23/01/08 (B431) LE MONDE / CIJ: Djibouti demande que Paris soit condamné à donner son dossier Borrel (Info lectrice)

Djibouti a demandé mardi, lors de la conclusion de sa plaidoirie devant la Cour internationale de justice (CIJ) d’ordonner à la France de lui transmettre le dossier Borrel, du nom du juge français retrouvé mort à Djibouti en 1995.

L’agent de Djibouti devant la CIJ, l’ambassadeur Siad Mohamed Doualeh, a demandé aux juges la condamnation de la France pour « violation de ses obligations internationales » et de contraindre Paris de lui « transmettre le dossier Borrel (…) immédiatement après le jugement ».

Le corps à moitié calciné du juge d’instruction Bernard Borrel avait été découvert en 1995 dans un ravin à Djibouti, où il enquêtait.

Selon l’enquête djiboutienne, le juge se serait suicidé. Selon la France, il s’agit d’un assassinat.

Cette mort a provoqué un imbroglio politico-diplomatico-judiciaire entre Djibouti et Paris, le premier accusant le second de manquer à ses devoirs d’entraide judiciaire en refusant de lui communiquer des éléments de son enquête et portant l’affaire devant la CIJ en janvier 2006.

M. Doualeh a également demandé à la Cour « d’annuler la convocation à témoigner » adressée par la France au président djiboutien » Ismaïl Omar Guelleh, et « d’annuler les convocations comme témoins assistés et les mandats d’arrêt » contre deux hauts responsables de la république africaine, émis par Paris.

« Seul ce jugement permettrait aux relations entre les deux pays de s’apaiser », a-t-il répété.

Djibouti fonde sa requête sur deux traités de coopération et d’entraide judiciaire, signés par les deux pays en 1977 et 1986.

Lors des plaidoiries, l’agent adjoint de Djibouti Phon van der Biesen, a reproché à la France « d’interpreter la loi dans un sens qui la rend inapplicable ».

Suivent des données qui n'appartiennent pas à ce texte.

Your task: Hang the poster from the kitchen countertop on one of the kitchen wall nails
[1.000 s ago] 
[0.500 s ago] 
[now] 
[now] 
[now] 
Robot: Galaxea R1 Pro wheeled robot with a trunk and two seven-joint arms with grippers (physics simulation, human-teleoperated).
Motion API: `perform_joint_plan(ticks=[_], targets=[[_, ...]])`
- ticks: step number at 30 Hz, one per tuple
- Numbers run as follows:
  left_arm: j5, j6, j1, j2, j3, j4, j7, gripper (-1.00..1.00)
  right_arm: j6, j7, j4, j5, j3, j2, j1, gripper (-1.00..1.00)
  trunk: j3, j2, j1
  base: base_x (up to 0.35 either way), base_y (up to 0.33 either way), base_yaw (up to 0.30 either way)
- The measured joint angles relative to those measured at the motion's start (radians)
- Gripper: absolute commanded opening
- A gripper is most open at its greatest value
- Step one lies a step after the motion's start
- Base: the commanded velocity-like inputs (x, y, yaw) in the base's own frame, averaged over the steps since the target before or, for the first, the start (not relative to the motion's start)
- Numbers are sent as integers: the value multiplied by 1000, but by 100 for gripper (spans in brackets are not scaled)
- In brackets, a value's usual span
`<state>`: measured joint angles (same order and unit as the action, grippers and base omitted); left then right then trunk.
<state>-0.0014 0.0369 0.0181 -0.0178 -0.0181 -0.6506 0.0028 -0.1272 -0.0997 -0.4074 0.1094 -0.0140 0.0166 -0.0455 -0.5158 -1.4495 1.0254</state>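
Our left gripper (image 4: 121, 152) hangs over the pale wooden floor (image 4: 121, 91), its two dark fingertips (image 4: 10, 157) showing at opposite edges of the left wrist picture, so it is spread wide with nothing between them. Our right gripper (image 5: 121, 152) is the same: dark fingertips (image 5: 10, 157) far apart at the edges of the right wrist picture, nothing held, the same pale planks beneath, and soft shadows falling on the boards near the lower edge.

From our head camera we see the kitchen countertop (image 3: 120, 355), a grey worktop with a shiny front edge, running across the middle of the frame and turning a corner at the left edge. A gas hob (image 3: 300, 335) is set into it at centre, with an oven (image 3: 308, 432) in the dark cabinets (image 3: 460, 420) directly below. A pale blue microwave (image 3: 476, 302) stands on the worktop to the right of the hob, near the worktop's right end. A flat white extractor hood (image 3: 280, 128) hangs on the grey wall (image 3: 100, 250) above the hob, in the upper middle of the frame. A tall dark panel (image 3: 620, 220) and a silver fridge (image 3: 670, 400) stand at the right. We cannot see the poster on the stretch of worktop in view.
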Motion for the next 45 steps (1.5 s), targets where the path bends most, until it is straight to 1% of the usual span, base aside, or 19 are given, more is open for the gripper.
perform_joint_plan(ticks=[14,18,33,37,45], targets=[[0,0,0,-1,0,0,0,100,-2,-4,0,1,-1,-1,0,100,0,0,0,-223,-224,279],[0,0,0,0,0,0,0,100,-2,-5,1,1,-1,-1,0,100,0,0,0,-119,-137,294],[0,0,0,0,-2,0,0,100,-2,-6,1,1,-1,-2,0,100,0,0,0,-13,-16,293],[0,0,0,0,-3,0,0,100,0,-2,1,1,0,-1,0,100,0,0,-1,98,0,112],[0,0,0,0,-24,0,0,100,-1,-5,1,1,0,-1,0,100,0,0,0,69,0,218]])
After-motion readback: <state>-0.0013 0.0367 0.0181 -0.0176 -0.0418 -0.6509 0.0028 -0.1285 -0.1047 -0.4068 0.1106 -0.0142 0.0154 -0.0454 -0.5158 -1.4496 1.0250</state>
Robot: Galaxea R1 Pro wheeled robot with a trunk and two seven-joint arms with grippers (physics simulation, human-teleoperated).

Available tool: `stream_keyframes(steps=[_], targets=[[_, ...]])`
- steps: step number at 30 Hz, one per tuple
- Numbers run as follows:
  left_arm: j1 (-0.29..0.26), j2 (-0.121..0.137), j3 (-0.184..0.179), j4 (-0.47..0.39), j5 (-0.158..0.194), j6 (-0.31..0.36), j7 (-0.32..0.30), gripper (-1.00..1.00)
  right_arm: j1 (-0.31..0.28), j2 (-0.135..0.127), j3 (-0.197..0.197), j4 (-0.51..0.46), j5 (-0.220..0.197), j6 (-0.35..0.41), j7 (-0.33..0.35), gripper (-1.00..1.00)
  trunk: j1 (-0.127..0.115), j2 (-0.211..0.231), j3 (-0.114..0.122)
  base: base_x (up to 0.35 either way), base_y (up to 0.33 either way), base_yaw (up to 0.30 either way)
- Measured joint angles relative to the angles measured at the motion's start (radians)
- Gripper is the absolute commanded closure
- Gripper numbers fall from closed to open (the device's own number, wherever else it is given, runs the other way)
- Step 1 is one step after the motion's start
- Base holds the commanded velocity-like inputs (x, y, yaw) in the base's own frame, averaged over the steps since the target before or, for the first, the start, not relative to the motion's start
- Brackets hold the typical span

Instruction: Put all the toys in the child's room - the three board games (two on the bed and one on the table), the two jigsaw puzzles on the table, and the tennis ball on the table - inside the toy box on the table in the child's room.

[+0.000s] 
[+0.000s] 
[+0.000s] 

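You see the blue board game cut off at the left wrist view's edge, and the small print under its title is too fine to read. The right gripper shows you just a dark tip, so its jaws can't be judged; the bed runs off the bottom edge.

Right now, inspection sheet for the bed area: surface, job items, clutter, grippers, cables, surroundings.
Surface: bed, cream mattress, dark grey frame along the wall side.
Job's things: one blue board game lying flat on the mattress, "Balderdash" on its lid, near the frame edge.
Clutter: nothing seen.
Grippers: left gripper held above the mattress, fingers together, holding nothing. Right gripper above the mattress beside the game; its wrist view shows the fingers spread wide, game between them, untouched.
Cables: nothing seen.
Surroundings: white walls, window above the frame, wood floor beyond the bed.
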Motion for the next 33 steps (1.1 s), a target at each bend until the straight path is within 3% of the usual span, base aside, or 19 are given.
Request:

Le professeur Luigi Condorelli, avocat de Djibouti, a longuement évoqué les manquements de la France à ses obligations d’entraide judiciaire, qualifiant certains points d' »époustouflants ».

Il a notamment cité une lettre de 2005 d’un directeur de cabinet du ministère français de la Justice, donnant des garanties de coopération judiciaires aux autorités djiboutiennes.

Selon lui, Paris est revenu sur cet écrit en affirmant que « cette lettre, grammaticalement (…) n’engage pas la République française », l’auteur de la lettre y écrivant à la première personne du singulier.

« La France viole ses obligations de prévention d’atteintes sur des personnes qui disposent de l’immunité », a-t-il encore dit, dénonçant un courrier envoyé au président djiboutien stipulant que « si vous ne comparaissez pas, vous y serez contraint par la force publique ».

Enfin, Djibouti a estimé que le refus des pouvoirs judiciaires français d’accorder sa coopération judiciaire engage la responsabilité de l’Etat français, contrairement à ce que Paris tente d’affirmer, selon l’avocat.

Lundi, M. Doualeh avait déjà estimé que « derrière le refus (de coopérer de la France) se cache un conflit entre l’exécutif et le pouvoir judiciaire en France ».

Jeudi et vendredi, la France répliquera. Djibouti et la France auront une dernière fois la parole, respectivement lundi 28 et le mardi 29.

La CIJ est la plus haute instance judiciaire des Nations unies et siège à La Haye. Elle juge les différends entre les Etats.